Good Clinical Practice is intended to be an international scientific quality standard for designing, conducting, monitoring, recording, auditing, analyzing and reporting clinical studies evaluating veterinary products. Compliance with this standard provides public assurance about the integrity of the clinical study data, and that due regard has been given to animal welfare and protection of the personnel involved in the study, the environment and the human and animal food chains.
This guidance has been developed under the principles of the International Cooperation on Harmonization of Technical Requirements for Registration of Veterinary Medicinal Products (VICH) and will provide a unified standard for the European Union (EU), Japan and the United States of America (USA) to facilitate the mutual acceptance of clinical data by the relevant regulatory authorities. This guidance was developed with consideration of the current practices in the EU, Japan and the USA together with tho of Australia and New Zealand.
This guidance should be followed when developing clinical study data that are intended to be submitted to regulatory authorities.

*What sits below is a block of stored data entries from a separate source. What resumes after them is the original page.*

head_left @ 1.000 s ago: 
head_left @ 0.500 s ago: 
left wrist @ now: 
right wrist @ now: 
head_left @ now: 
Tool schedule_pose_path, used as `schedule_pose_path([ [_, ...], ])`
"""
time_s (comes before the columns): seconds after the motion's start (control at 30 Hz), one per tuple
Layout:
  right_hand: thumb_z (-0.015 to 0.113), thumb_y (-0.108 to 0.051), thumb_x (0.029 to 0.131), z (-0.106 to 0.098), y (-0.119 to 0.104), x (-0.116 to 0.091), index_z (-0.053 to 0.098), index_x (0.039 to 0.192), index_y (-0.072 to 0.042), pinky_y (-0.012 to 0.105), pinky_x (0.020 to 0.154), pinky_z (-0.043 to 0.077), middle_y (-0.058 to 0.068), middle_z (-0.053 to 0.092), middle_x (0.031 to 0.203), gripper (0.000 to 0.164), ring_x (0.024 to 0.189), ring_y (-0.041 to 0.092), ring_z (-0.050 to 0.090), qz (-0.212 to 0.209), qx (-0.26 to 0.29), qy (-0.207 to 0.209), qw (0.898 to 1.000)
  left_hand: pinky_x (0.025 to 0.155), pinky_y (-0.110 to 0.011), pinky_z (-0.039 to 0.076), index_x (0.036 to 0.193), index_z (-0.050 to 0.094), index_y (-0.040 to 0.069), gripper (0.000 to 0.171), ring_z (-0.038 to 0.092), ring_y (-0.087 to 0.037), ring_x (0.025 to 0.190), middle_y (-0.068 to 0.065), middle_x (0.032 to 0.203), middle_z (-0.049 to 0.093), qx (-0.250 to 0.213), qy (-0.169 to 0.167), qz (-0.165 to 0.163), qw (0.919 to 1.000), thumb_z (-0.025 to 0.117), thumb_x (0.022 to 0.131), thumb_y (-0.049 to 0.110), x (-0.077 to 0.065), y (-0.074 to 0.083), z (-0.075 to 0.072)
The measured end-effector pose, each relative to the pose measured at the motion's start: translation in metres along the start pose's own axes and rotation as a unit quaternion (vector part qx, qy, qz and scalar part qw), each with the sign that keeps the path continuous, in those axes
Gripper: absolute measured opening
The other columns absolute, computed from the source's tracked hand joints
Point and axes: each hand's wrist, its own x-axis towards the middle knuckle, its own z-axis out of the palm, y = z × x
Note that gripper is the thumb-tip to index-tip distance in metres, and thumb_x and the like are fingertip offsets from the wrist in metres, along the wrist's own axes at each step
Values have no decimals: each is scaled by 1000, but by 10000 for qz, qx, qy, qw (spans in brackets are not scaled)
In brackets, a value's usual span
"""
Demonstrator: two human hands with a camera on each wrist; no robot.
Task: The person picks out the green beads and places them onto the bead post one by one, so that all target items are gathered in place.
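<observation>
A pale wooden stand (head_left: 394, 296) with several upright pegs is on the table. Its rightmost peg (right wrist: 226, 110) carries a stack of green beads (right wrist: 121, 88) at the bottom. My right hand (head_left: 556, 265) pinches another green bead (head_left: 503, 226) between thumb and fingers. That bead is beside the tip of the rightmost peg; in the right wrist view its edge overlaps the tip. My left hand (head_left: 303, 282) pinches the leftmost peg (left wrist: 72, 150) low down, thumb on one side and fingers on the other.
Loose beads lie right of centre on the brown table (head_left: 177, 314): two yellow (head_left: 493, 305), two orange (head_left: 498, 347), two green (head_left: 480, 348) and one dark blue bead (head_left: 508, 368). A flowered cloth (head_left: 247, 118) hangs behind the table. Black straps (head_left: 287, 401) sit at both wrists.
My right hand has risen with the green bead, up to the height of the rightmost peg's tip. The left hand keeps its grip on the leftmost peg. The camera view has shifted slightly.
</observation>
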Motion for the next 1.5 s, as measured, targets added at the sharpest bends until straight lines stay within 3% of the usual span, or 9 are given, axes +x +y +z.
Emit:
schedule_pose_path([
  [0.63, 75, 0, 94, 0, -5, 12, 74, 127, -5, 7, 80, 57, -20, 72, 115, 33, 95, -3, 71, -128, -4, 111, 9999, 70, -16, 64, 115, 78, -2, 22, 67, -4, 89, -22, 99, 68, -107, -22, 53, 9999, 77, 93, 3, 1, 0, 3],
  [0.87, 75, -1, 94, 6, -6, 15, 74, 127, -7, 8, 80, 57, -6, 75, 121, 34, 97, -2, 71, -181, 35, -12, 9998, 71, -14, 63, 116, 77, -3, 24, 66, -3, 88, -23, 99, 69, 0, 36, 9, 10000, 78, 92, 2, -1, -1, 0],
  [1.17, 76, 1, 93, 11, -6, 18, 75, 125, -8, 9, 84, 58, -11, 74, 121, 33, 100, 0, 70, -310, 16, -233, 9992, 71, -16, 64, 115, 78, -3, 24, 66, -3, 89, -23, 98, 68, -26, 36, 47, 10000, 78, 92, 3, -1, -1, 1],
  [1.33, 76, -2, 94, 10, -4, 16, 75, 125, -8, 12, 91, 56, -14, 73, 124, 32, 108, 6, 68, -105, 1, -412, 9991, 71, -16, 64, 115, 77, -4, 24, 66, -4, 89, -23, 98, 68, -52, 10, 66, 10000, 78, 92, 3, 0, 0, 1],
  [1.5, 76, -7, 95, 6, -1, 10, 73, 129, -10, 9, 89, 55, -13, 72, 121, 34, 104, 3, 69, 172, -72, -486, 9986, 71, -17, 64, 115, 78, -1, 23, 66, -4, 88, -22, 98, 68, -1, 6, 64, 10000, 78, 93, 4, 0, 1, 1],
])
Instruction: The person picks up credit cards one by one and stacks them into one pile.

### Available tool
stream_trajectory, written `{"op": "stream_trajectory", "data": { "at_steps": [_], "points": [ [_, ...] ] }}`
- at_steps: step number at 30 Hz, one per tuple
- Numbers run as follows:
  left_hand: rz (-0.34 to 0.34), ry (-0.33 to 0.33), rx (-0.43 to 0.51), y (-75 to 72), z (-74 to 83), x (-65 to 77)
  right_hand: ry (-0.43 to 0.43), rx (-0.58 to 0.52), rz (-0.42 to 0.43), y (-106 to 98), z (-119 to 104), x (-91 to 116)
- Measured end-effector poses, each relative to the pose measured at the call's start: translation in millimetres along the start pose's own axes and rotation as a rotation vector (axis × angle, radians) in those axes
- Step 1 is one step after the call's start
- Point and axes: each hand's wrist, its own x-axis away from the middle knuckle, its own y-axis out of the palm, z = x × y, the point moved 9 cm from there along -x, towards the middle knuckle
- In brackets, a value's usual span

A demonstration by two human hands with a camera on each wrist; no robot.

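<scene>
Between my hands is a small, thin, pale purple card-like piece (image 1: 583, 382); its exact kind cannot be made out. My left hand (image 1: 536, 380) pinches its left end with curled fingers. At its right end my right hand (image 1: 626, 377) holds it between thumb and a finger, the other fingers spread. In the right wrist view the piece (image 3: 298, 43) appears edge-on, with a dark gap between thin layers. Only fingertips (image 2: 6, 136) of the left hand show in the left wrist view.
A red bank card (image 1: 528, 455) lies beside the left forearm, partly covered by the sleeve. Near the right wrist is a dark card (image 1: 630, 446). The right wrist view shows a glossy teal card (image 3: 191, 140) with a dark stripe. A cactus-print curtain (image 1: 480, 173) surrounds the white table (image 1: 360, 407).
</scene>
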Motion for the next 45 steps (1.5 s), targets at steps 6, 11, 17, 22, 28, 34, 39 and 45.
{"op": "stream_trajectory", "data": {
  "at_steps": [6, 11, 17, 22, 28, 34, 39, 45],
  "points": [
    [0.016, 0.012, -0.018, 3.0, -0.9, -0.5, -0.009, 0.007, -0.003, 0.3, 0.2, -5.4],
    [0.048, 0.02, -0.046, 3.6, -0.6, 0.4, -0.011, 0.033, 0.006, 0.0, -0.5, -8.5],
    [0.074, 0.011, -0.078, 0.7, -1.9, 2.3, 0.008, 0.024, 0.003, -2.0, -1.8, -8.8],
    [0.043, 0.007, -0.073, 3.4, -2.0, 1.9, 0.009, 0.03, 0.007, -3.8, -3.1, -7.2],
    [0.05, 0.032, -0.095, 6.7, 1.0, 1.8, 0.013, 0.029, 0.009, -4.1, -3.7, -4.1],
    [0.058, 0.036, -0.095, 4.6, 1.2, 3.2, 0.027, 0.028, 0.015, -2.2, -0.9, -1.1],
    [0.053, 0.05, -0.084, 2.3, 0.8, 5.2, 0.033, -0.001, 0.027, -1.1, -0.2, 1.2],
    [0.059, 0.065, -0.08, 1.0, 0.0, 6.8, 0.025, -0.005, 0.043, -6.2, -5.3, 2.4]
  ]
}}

When a guidance document states a requirement impod by law, the requirement is law and its force and effect are not changed in any way by virtue of its inclusion in the guidance document.
1. GLOSSARY
1.1. Adver Event (AE)
Any obrvation in animals that is unfavorable and unintended and occurs after the u of a veterinary product or investigational veterinary product, whether or not considered to be product related.
1.2. Applicable Regulatory Requirement(s)
Any law(s) and regulation(s) of the relevant regulatory authority addressing the conduct of studies using investigational veterinary products. 它针对参与目标物种临床研究的设计,实施,监测,记录,审核,分析和报告的所有个人和组织,旨在确保这些研究按照“药物临床试验质量管理规范”(GCP)的原则实施和记录。
药物临床试验质量管理规范旨在成为评估受试兽药的临床研究的设计,实施,监测,记录,审核,分析和报告的国际科学质量标准。遵守这一标准提供了公众对临床研究数据的完整性的保证,并且适当考虑了动物福利和保护参与研究的环境、人员和动物食物链。
本指引是根据国际合作兽医药品注册技术要求协调原则(VICH)制定的,将为欧盟(EU),日本和
美国(美国)提供统一的标准。促进相关监管机构相互接受临床资料。本指导意见是针对欧盟,日本和美国以及澳大利亚和新西兰的现行做法制定的。
制定旨在提交给监管机构的临床研究数据时,应遵循本指导原则。
当指导性文件声明为法律强制要求时,该要求就是法律,其作用和效力不会因为纳入指导性文件而改变。
1 术语
1.1不良反应(AE)
在使用了兽药或受试兽药后在动物身上观察到的不利的或非预期的结果,不管这种结果是否与药品有关。
1.2适用的监管要求
涉及使用受试兽药进行研究的有关监管机构的任何法律和法规。